Barbara didn’t mind. She didn’t really have any close friends at school. She wasn’t unpopular. Just invisible. And in truth, Barbara kind of liked it that way. Just like she liked the solitude here. The water was clearer and cooler. Barbara could float on her back and stare up at the sky, only the sound of buzzing bees and the circling eagles for company.

Until, one day, someone else came.

Barbara’s first reaction when she saw the girl sitting at the side of the water, in the shadows of the trees, was annoyance. This was her space. Her private space. And then curiosity took over. The girl was around her own age, fourteen or fifteen. Her skin was dark, but her hair was silvery white and it fell in a jumble of dreadlocks almost all the way down to her waist. For a moment, sitting there, legs curled beneath her, Barbara thought she looked just like a mermaid.

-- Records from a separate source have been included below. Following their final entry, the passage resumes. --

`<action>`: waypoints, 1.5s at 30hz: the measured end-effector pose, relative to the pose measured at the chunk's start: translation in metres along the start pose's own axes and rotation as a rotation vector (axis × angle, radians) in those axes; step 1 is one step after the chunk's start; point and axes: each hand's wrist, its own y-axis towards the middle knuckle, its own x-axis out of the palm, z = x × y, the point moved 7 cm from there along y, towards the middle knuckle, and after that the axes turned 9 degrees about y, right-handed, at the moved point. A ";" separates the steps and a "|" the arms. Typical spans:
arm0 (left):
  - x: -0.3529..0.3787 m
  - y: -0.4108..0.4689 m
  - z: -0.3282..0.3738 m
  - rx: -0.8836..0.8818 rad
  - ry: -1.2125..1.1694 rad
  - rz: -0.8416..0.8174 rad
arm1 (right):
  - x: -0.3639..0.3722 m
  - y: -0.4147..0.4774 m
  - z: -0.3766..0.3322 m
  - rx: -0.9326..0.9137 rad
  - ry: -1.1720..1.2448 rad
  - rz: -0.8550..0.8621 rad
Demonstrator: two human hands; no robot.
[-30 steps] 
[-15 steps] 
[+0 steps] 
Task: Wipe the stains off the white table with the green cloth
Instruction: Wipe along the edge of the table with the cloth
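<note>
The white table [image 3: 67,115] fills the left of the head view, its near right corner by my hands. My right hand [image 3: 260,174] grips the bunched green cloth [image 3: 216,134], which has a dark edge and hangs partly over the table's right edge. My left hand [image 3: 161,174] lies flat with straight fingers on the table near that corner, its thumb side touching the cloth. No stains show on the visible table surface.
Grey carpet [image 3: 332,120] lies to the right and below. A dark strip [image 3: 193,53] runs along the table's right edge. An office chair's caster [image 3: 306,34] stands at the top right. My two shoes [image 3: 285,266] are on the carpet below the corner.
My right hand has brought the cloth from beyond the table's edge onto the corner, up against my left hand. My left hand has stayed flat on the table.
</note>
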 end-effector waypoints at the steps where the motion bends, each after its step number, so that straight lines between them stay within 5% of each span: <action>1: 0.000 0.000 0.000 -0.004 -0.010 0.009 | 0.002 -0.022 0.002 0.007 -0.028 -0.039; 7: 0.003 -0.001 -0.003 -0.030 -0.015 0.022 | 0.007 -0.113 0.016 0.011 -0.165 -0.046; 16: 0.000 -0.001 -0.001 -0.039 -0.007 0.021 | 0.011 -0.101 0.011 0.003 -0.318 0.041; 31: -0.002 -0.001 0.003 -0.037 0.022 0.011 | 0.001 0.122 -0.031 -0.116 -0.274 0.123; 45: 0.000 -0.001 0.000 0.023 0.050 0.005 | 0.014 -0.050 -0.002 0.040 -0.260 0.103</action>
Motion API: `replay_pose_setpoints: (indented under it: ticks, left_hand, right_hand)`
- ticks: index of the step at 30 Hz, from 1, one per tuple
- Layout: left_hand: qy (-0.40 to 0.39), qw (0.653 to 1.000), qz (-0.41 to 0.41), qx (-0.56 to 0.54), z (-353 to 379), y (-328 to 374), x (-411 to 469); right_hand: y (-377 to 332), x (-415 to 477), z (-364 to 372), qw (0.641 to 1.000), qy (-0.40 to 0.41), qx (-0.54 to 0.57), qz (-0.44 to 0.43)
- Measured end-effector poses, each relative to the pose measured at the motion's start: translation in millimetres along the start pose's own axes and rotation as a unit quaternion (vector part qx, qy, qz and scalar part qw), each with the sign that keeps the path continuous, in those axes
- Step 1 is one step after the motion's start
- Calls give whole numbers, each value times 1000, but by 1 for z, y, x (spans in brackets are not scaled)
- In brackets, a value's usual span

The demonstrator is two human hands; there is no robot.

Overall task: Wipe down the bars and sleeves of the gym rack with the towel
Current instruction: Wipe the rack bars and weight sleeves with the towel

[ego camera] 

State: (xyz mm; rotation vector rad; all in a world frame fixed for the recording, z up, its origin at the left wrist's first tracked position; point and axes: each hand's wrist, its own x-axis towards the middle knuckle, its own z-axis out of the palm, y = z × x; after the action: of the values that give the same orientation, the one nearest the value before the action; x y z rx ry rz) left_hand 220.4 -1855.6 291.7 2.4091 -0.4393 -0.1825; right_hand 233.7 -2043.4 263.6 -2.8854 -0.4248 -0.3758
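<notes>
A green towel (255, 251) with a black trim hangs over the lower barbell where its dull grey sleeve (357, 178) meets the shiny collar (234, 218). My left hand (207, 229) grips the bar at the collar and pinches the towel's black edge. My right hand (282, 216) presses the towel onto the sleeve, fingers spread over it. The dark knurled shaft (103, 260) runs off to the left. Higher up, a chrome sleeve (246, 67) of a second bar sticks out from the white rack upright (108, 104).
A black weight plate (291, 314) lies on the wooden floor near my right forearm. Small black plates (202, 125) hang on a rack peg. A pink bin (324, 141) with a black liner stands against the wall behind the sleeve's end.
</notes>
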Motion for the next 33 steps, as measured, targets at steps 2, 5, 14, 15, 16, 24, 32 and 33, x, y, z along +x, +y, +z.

And then she had smiled, revealing the sharp glint of her incisors.

Mercy.


Barbara blinked her eyes open. The name lingered on her lips, mumbled into the hard pillow. She rubbed at her face, wiping away the cobwebs of the dream. But the strands clung on. The image of Mercy’s smile, the buzz of the bees. And then Barbara realized that the buzzing was coming from the room. The bedside table. Her phone.

Shit. She reached for it. Six twenty a.m. Caller—Decker. Great.